1. よいプラス思考いけないプラス思考

斎藤薫の美容自身2

2015.04.23

よいプラス思考いけないプラス思考

人気連載「斎藤薫の美容自身 STAGE2」。 毎月第2水曜日更新。

よいプラス思考いけないプラス思考

プラス思考は、体からボンボン吐き出さず、対人関係にさり気なく使うと、女はとてもステキに見える。

ずいぶん昔、雑誌で女優インタビューの連載ページを1年にわたってやった時のこと。合計12人の女優さんに話を聞いたわけだが、何回目からか、私は秘かに“ある同じ質問”をするようになっていた。それは「“前向き”あるいは“プラス思考”とは、具体的に何をどう思うことですか?」女優さんのような仕事をしていれば、それはもう基本的に皆さん“前向き”だ。

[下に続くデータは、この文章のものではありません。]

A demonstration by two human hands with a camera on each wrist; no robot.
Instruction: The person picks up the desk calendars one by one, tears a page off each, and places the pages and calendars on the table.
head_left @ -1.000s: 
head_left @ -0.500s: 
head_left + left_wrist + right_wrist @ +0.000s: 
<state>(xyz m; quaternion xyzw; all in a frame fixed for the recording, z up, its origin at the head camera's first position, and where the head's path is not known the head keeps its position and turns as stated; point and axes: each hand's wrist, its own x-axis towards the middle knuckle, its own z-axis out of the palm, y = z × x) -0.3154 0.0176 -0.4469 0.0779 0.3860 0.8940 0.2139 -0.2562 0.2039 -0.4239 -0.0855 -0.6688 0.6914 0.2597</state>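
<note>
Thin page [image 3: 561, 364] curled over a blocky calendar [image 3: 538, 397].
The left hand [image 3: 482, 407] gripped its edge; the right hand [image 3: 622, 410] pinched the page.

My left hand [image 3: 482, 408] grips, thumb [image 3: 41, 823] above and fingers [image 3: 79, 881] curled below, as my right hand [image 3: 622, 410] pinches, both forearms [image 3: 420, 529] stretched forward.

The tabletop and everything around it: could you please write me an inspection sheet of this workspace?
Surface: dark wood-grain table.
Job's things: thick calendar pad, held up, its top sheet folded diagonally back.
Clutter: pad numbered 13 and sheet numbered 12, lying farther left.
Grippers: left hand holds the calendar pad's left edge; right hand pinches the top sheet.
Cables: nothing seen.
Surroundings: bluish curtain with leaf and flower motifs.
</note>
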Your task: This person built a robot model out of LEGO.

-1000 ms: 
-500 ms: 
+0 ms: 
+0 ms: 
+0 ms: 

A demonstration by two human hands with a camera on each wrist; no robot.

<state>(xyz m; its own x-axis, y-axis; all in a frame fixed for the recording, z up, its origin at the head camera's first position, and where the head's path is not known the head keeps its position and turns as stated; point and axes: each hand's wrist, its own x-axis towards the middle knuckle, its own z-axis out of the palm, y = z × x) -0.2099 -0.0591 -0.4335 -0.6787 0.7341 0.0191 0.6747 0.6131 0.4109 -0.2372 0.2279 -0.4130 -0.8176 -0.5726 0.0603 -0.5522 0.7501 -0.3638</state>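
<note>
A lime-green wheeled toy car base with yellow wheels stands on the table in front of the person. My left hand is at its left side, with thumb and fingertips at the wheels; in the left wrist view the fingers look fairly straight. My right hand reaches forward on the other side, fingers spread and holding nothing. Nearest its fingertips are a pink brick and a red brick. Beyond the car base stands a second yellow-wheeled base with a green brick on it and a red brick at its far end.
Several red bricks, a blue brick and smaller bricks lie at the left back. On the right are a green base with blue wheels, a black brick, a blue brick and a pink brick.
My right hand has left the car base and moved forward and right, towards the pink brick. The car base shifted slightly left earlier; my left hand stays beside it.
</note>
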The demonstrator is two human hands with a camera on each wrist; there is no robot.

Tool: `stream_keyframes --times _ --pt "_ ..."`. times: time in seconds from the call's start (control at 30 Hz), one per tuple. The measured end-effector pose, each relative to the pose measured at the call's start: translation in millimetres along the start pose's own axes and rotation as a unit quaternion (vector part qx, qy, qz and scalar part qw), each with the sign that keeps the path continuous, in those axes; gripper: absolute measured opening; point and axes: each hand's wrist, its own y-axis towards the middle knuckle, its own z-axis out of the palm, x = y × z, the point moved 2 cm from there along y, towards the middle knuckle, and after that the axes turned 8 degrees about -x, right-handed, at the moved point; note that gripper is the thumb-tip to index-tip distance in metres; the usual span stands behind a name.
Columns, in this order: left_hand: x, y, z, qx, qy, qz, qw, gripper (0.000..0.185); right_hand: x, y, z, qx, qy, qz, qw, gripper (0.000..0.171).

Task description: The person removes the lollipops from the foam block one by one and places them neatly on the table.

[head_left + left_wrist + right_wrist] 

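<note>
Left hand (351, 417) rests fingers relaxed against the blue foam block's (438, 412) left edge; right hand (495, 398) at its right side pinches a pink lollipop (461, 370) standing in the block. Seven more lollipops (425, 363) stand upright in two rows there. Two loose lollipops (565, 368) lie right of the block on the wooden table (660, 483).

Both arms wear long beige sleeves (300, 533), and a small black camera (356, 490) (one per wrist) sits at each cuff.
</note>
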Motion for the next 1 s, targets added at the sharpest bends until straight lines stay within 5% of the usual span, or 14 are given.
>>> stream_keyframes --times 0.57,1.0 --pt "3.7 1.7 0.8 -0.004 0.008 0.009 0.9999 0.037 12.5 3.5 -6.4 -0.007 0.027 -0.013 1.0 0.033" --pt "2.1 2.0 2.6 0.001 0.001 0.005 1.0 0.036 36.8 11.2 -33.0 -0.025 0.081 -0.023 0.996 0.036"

“後ろ向き”な人にできる仕事では、たぶんない。だから、どんな話の流れになっても、だいたいいつの間にか“前向きに生きている”的な話題になる。そこで毎回「そうか、前向きに生きることって、やっぱり大事なんだ!」といちいち感心しているだけじゃあまりに芸がないと思い、何回目からか「それは具体的にどんな時にどう思うことなのですか?」と突っこむことにしたわけなのだ。ただ“前向き”とか“プラス思考”というのは、何となく心が前を向いているっていう多分に曖昧な感覚で、意識して何かをやることじゃない。半分以上の人から「前向きになる時?具体的に?うーん、難しい質問ねェ。わかりません」と言われたが……。

でも、明快な答えをくれた人もいる。「どんな仕事がきても、“私ならデキる!”って、まず思うこと。デキるかしらどうかしら……って、一瞬でもひるんだら、おしまい。やるしかないなら、デキると思うしかない。でも、そう思うと不思議に力が湧いてきて、大方のことはデキちゃいます」なるほど、“プラス思考”とは、すなわち勇気であり、自分を励ます力であるという考え方……。これは私たちも大いに見習いたい。でも逆に「仕事がなかった時、“いいじゃない? 別に世間に注目されなくたって。生きていけるだけだって幸せじゃない?”と心から思えた時、初めてプラス思考の心地よさやすばらしさを知りました」と言った人もいて、これもまた、すこぶるよいプラス思考、そういう時にこそプラス思考になれる人って、いい……としみじみ思った。